WHAT TO DO: From the listing below, reproduce word for word the part that opens with the line containing "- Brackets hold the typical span" and closes with the line containing "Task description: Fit"; reproduce nothing else.

SOURCE DATA:
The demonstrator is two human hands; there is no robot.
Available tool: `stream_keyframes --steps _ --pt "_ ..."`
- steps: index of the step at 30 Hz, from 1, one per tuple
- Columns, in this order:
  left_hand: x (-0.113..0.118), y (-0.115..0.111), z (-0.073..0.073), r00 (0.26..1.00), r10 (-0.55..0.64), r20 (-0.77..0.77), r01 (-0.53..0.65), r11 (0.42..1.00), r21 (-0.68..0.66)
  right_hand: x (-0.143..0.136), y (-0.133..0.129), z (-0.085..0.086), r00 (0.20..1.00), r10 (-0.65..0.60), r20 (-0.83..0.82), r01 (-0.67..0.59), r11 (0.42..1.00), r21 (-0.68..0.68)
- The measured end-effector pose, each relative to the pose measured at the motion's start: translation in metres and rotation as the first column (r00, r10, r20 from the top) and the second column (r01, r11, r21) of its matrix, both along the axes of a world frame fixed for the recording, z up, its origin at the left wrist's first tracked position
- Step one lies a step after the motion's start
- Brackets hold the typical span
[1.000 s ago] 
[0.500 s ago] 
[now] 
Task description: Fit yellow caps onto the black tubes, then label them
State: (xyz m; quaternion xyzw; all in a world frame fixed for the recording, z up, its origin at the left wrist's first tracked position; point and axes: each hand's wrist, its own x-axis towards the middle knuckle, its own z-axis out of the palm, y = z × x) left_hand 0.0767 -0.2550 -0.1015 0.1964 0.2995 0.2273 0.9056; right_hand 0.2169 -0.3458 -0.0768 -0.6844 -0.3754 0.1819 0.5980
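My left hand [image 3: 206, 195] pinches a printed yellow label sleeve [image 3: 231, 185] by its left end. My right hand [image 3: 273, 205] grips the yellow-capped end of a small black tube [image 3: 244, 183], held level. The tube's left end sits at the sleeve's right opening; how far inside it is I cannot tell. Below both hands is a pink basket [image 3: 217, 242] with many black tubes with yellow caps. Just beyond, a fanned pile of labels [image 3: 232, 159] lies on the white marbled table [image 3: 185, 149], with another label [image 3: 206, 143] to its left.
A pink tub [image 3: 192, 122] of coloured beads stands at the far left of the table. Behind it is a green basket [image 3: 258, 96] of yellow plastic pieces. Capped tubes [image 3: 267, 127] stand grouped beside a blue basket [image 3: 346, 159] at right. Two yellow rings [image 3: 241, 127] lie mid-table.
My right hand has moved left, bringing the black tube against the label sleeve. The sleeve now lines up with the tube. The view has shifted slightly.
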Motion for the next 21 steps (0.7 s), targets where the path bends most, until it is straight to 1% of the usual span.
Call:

OUTPUT BELOW:
- Brackets hold the typical span
[1.000 s ago] 
[0.500 s ago] 
[now] 
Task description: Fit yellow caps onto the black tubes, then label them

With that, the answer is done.